Whether it is eaten raw or heated, olive oil is the best option because of its fragrance and taste, its predominance of monounsaturated fatty acids and balanced polyunsaturated content, and its content of vitamin E, provitamin E and antioxidants. This combination of properties lends its protective effects on human health. [Digestive system, critical stages of life, circulatory system]

Olive oil adapts very well to every type of recipe, the reason being that it boasts the four primary tastes detectable to the palate: acid, bitter, sweet, and salty. In its myriad uses, it is a pleasant-tasting, highly nutritious food. And it contains fiber. Its calorie value varies, depending on the lipid content of the variety.
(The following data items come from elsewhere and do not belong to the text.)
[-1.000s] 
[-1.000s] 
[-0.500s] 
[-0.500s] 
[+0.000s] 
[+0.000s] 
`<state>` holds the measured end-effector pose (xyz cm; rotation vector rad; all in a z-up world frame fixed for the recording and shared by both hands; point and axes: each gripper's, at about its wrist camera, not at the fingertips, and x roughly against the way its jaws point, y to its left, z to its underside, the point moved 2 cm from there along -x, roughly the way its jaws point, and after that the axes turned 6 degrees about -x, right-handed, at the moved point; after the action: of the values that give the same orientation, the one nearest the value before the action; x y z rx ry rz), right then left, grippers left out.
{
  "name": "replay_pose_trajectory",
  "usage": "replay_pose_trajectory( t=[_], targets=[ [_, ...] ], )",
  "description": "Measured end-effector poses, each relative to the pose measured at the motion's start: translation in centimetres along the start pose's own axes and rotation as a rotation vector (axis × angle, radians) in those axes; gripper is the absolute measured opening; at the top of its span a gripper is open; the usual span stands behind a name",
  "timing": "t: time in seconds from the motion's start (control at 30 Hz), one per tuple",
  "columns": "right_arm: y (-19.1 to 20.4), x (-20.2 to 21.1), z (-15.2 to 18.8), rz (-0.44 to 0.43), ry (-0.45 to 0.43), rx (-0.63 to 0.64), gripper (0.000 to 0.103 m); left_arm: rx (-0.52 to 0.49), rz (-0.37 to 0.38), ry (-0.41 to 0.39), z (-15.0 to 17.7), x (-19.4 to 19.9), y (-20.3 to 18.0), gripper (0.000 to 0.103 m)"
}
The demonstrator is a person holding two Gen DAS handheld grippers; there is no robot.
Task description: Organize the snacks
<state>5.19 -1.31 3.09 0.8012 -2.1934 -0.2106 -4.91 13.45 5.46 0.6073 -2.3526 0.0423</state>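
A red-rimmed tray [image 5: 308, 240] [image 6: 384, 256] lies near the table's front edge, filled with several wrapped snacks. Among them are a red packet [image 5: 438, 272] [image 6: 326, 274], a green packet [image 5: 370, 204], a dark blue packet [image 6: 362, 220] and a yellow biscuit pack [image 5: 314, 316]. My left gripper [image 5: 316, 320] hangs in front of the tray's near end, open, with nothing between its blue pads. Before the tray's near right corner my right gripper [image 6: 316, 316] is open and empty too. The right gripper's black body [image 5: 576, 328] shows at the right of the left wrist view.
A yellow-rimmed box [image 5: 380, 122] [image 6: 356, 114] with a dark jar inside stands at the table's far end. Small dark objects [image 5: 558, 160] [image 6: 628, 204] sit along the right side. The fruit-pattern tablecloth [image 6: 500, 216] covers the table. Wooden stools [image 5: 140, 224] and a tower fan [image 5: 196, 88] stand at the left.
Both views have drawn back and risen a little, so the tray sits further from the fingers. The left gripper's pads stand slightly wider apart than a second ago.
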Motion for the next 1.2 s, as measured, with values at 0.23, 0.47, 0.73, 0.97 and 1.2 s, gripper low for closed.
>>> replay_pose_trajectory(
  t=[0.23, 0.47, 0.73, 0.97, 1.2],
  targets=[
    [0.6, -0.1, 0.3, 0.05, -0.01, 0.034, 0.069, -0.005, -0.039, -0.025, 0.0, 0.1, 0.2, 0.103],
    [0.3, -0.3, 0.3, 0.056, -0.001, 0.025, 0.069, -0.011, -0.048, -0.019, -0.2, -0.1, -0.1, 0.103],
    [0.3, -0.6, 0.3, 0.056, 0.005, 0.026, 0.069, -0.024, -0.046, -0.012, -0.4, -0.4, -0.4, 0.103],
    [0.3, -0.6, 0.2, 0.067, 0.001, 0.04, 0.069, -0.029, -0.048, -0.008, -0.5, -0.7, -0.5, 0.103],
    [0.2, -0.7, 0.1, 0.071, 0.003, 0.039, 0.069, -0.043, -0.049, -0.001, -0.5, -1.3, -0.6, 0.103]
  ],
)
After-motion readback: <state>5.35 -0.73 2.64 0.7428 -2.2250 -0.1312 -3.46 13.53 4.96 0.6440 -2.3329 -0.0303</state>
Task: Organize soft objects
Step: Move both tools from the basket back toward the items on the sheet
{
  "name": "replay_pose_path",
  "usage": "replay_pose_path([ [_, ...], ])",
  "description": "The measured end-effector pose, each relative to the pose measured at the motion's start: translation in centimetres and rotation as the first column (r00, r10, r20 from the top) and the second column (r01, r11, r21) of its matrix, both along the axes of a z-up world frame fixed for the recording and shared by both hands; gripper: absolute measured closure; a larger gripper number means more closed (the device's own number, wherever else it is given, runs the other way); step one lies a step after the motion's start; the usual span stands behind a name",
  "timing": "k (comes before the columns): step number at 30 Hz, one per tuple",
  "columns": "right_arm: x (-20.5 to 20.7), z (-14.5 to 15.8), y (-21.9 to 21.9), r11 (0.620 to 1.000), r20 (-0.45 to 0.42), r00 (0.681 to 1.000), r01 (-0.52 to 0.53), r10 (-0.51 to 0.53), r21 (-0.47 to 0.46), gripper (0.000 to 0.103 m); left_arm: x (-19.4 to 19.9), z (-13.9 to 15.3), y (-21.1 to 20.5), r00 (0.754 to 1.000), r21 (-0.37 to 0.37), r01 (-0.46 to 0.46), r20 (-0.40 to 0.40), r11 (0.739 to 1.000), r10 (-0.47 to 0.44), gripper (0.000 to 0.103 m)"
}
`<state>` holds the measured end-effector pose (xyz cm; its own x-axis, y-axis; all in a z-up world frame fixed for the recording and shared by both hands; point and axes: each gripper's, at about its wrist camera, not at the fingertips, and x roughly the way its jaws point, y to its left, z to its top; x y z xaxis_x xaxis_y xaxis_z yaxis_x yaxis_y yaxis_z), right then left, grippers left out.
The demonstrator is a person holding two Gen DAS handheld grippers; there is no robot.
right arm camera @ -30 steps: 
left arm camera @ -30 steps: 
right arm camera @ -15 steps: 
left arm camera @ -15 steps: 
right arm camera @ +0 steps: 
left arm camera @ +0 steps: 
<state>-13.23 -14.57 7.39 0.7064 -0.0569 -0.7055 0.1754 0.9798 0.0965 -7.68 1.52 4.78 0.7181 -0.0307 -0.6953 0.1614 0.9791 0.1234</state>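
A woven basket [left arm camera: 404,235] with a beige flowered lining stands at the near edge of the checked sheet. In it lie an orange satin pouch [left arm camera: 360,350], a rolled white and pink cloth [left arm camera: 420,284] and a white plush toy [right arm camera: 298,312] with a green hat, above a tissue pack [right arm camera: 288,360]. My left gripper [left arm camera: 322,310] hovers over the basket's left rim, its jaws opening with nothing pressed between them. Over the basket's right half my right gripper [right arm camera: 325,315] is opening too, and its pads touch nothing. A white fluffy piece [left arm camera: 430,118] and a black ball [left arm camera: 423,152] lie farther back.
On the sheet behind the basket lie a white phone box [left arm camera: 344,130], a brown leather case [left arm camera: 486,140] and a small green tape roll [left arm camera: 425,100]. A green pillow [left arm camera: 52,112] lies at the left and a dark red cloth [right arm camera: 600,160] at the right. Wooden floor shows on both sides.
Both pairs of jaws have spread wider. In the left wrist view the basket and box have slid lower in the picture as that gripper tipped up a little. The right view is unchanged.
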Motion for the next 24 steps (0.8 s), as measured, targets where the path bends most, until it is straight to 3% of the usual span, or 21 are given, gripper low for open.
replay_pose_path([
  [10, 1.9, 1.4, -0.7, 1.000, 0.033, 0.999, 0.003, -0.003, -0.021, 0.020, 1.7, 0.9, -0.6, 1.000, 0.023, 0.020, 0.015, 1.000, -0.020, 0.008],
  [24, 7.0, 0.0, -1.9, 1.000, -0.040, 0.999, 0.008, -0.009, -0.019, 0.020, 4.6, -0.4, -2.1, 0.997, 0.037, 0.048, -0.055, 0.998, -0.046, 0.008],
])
Although they cannot be considered a high-protein food, olives do contain a relatively large proportion of all the essential amino acids, unsaturated fatty acids, vitamins and trace elements, besides which their agreeably bitter tastes makes them an excellent stimulant for the appetite.

Being small and highly nutritious, olives are a practical food that is easily transported and adapts well in the kitchen for all the following reasons:

  • They need no preparation.
  • They can be eaten on their own, or as an appetizer or accompaniment for drinks.
  • They can be used as an ingredient in a vast array of meals and as garnish for many dishes.
  • They are a set feature of salads, which have become spectacularly popular of recent years.

They contain a large amount of nutrients like leucine, and aspartic and glutaminic acids, as well as appreciable quantities of vitamins, carotene and minerals such as calcium and magnesium.